Peter Brown

Personal information
- Full name: Peter Barry Brown
- Date of birth: 13 July 1934
- Place of birth: Andover, England
- Date of death: 8 December 2011 (aged 77)
- Place of death: Andover, England
- Height: 5 ft 7 in (1.70 m)
- Position(s): Outside forward

Youth career
- Andover Old Boys

Senior career*
- Years: Team / Apps / (Gls)
- 1952–1958: Southampton / 16 / (3)
- 1958–1960: Wrexham / 33 / (9)
- 1960–1962: Poole Town
- 1962–1963: Dorchester Town
- 1963–19??: Andover

= Peter Brown (footballer, born 1934) =

English footballer

Peter Barry Brown (13 July 1934 – 8 December 2011) was an English footballer who played as a forward for Southampton and Wrexham in the 1950s.

==Football career==
Brown was born in Andover, Hampshire and joined Southampton as a part-time professional in January 1952, while continuing his trade as a sign-writer. Later that year, he was called up for national service which he spent with the Royal Army Medical Corps (RAMC) at Crookham Camp, near Aldershot. He returned to Southampton in 1954, when he became a full-time professional, making his debut in the first team on 30 April 1954 at Norwich City. He played at outside-right in place of John Flood; the match ended in a 1–0 defeat, with Brown missing a chance to level the scores.
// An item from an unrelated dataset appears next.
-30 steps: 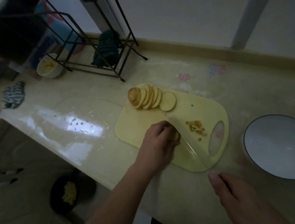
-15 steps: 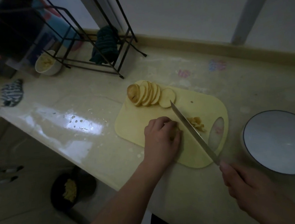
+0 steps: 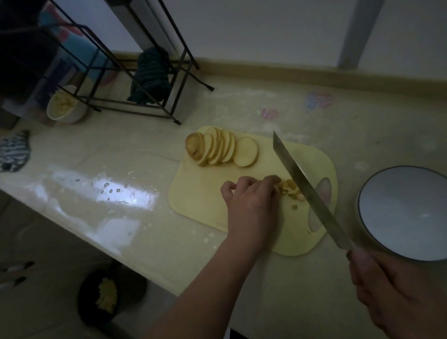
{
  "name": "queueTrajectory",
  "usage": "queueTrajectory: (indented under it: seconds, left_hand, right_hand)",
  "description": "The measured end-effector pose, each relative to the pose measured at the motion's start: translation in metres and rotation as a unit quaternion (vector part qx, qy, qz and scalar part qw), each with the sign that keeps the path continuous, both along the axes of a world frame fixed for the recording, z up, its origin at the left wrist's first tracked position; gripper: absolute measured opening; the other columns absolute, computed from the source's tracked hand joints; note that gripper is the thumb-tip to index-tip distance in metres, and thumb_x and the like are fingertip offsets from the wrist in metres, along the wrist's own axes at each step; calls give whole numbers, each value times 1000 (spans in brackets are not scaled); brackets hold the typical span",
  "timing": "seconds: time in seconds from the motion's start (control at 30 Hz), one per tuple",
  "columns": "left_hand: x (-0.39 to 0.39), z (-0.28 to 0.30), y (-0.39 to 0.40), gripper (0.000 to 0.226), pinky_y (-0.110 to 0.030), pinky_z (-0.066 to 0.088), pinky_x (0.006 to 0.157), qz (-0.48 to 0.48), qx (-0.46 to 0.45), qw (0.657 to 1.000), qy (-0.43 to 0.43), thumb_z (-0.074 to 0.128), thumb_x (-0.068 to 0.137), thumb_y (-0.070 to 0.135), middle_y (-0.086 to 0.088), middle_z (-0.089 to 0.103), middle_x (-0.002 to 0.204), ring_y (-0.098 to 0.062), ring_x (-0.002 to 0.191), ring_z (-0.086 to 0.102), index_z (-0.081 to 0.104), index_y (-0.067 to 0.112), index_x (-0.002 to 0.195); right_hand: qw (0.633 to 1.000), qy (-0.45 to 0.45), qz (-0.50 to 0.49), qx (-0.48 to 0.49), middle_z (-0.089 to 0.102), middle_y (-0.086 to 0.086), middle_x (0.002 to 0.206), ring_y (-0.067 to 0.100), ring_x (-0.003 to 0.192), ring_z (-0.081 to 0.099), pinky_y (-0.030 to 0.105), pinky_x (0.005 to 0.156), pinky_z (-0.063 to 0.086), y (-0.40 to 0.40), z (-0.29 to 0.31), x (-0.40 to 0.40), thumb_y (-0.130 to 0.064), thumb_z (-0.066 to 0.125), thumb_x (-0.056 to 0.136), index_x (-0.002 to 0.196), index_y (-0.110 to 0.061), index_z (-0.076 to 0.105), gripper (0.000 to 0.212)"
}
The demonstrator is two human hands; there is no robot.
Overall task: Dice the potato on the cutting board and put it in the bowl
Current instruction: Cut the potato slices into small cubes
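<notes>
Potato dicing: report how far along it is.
Done: the potato is sliced, and a small diced pile lies on the cutting board. In hand: the left hand gathers pieces by the pile; the right hand holds the knife. Left: the fanned slices are undiced, and the bowl is empty.

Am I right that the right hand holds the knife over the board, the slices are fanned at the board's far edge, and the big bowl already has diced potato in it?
Not quite. In the head view the big bowl is empty; the diced potato lies on the cutting board by the left hand. The right hand does hold the knife, and the slices are fanned at the far edge.
</notes>
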State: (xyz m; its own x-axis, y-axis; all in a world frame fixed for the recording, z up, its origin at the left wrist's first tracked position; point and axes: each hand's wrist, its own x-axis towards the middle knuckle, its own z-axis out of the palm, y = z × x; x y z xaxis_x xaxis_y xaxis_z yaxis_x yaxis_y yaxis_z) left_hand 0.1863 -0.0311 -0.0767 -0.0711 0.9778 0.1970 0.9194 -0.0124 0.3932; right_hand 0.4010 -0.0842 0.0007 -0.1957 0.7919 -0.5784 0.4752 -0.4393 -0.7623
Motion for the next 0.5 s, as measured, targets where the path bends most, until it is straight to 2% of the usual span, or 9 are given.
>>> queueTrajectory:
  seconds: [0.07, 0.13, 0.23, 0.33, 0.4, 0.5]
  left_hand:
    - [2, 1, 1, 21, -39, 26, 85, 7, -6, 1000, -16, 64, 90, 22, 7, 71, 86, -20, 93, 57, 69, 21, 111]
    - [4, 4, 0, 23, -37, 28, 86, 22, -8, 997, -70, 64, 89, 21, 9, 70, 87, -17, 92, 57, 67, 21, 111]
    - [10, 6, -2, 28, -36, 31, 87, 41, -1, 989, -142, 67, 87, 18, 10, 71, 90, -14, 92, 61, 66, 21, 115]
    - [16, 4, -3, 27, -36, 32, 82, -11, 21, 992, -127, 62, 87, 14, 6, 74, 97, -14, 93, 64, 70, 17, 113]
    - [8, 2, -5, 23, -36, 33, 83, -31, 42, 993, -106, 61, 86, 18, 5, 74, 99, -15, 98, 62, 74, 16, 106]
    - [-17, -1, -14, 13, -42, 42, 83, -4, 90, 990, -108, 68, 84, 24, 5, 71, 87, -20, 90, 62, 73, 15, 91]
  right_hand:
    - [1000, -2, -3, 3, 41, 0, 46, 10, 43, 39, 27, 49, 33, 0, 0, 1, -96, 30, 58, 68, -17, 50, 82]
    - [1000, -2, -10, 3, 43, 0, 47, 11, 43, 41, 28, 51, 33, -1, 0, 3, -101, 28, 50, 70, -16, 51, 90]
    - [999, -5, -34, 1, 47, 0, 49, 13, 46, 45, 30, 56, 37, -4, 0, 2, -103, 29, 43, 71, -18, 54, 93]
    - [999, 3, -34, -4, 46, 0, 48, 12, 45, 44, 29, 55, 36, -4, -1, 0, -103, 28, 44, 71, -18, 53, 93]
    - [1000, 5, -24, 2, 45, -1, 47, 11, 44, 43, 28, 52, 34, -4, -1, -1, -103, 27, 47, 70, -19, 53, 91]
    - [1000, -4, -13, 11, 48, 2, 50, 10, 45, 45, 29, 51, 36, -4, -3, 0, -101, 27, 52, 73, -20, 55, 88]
He spent most of his time at The Dell in the reserves, making three first team appearances at the end of the 1954–55 season, again as a replacement for Flood, with his first goal coming in a 5–3 victory at Colchester United on 30 April. Brown played the first five matches of the following season, scoring against Ipswich Town with a "splendid individual effort" on 24 August 1955; he then gave way to Flood before making a further four appearances towards the end of the season. With Terry Paine beginning to establish himself at outside-right, Brown's first team appearances became more infrequent and in July 1958 he was transferred to Wrexham.

He stayed with the Welsh club for two years, during which time he scored nine goals from 33 league appearances.

==Later career==
In 1960, he returned to Southampton, where he worked as a timekeeper in Southampton Docks, while continuing to play Non-League football with Poole Town, Dorchester Town and Andover.
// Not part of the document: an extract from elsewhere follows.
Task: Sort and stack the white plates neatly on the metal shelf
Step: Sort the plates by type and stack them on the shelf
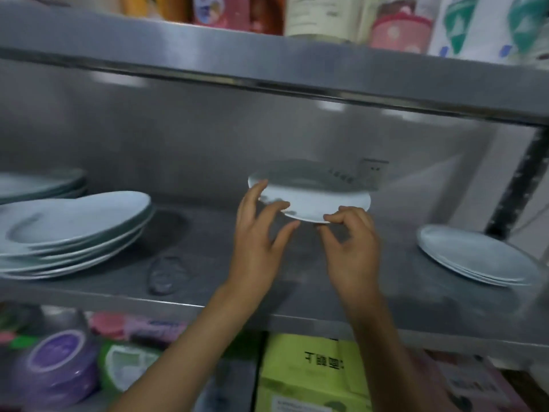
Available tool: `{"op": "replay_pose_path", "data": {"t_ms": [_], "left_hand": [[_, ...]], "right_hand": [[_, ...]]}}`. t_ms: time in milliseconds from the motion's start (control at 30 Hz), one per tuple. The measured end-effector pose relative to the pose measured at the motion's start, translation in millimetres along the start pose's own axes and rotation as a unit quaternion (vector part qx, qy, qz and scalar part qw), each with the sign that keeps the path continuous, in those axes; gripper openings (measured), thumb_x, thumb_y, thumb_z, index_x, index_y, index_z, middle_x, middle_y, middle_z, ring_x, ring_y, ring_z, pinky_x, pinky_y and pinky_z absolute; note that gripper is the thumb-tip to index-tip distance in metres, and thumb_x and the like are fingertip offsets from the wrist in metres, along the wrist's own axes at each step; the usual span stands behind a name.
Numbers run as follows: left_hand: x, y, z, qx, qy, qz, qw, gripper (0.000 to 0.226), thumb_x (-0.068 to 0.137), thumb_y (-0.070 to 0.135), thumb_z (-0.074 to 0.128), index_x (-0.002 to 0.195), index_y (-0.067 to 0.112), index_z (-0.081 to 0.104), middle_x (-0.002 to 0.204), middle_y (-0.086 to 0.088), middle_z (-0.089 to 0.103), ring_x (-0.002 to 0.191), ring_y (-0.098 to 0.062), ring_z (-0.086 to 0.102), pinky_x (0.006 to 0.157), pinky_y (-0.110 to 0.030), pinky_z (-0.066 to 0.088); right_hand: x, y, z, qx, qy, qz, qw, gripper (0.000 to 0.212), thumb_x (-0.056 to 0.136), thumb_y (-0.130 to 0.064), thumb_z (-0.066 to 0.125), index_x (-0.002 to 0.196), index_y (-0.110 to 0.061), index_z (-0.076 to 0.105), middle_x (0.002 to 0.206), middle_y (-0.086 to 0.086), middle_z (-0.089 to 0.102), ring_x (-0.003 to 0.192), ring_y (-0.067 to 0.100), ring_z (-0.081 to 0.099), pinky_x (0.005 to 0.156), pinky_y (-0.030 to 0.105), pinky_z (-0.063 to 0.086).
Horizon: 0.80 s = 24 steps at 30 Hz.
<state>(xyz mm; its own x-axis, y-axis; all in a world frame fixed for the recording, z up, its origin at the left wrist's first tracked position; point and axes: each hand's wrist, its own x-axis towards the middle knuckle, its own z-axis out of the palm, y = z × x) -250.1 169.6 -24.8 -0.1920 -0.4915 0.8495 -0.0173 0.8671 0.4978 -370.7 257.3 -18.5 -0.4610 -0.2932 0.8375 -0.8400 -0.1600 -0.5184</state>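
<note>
A small white plate [315, 200] hovers above the middle of the metal shelf [208, 257], tilted toward me. My left hand [258, 233] holds its left rim, fingers spread along and under the edge. My right hand [350, 242] pinches the near rim with curled fingers. A stack of several larger white plates [74, 230] sits at the shelf's left. Behind it is another stack [38, 182]. A short stack of plates [475, 257] lies at the right end.
The upper shelf [267, 60] hangs low overhead with bottles and packets on it. A dark upright post [520, 179] stands at the right. Below the shelf are purple and green containers [59, 367] and a green box [309, 373].
</note>
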Motion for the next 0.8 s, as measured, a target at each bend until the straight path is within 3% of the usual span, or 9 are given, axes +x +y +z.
{"op": "replay_pose_path", "data": {"t_ms": [133,300,400,500,567,667,800], "left_hand": [[16.0,-20.6,-76.7,0.103,0.014,0.056,0.993,0.016,0.083,0.018,0.071,0.094,0.006,0.070,0.111,-0.007,0.060,0.115,-0.022,0.049,0.101,-0.019,0.034],[29.9,-52.6,-171.7,0.242,0.034,0.077,0.967,0.012,0.079,0.015,0.073,0.086,0.006,0.071,0.083,-0.007,0.061,0.083,-0.026,0.055,0.075,-0.020,0.036],[38.8,-70.8,-225.1,0.290,0.049,0.075,0.953,0.014,0.081,0.019,0.071,0.083,0.006,0.068,0.080,-0.008,0.059,0.078,-0.024,0.052,0.068,-0.024,0.036],[46.7,-87.6,-277.1,0.311,0.065,0.065,0.946,0.014,0.081,0.017,0.072,0.082,0.004,0.066,0.079,-0.009,0.056,0.076,-0.021,0.048,0.066,-0.026,0.035],[54.7,-98.9,-308.9,0.309,0.079,0.044,0.947,0.013,0.077,0.013,0.076,0.082,0.005,0.066,0.079,-0.009,0.057,0.076,-0.021,0.050,0.067,-0.027,0.037],[70.4,-124.0,-359.4,0.308,0.109,0.003,0.945,0.014,0.077,0.017,0.076,0.081,0.007,0.068,0.080,-0.005,0.058,0.078,-0.013,0.048,0.068,-0.019,0.032],[86.0,-174.1,-405.6,0.336,0.110,-0.044,0.934,0.015,0.079,0.018,0.076,0.082,0.005,0.068,0.081,-0.004,0.056,0.078,-0.014,0.047,0.067,-0.016,0.029]], "right_hand": [[-5.7,-45.1,64.4,0.066,-0.046,0.000,0.997,0.016,0.072,0.002,0.074,0.082,-0.009,0.067,0.093,-0.001,0.059,0.099,0.019,0.059,0.087,0.017,0.042],[-16.9,-109.4,142.7,0.124,-0.103,-0.016,0.987,0.017,0.073,0.002,0.074,0.081,-0.010,0.066,0.089,-0.007,0.055,0.094,0.016,0.058,0.084,0.016,0.042],[-22.3,-150.8,183.3,0.162,-0.127,-0.034,0.978,0.014,0.075,-0.001,0.073,0.081,-0.011,0.066,0.087,-0.014,0.053,0.091,0.010,0.056,0.082,0.010,0.039],[-24.3,-189.1,223.1,0.190,-0.161,-0.053,0.967,0.013,0.078,-0.003,0.071,0.084,-0.014,0.066,0.089,-0.013,0.056,0.092,0.005,0.054,0.084,0.012,0.042],[-23.7,-207.9,245.3,0.199,-0.193,-0.073,0.958,0.021,0.080,-0.004,0.068,0.098,-0.015,0.068,0.103,-0.006,0.060,0.102,0.006,0.055,0.093,0.017,0.043],[-21.6,-230.3,275.4,0.176,-0.237,-0.072,0.953,0.043,0.085,-0.012,0.065,0.127,-0.017,0.056,0.130,-0.004,0.050,0.121,0.005,0.045,0.103,0.011,0.031],[-6.5,-254.1,321.6,0.101,-0.268,-0.065,0.956,0.043,0.086,-0.015,0.061,0.129,-0.015,0.053,0.133,0.004,0.050,0.126,0.019,0.044,0.100,0.019,0.031]]}}
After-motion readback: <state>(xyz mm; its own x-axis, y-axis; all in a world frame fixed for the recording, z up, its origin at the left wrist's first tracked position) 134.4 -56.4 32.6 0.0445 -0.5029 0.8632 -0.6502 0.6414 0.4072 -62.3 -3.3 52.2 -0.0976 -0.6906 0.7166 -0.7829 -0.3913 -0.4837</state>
He moved to Andover, where he worked for Test Valley Borough Council as a repairs inspector. He later owned the Cabin Café, in Bridge Street, Andover.

His son, Kevan was a trainee at Southampton before joining Brighton and Hove Albion in 1987, where he made 53 league appearances.

Peter Brown died in the Willow Court Nursing Home in Andover on 8 December 2011, following a long battle against Parkinson's disease.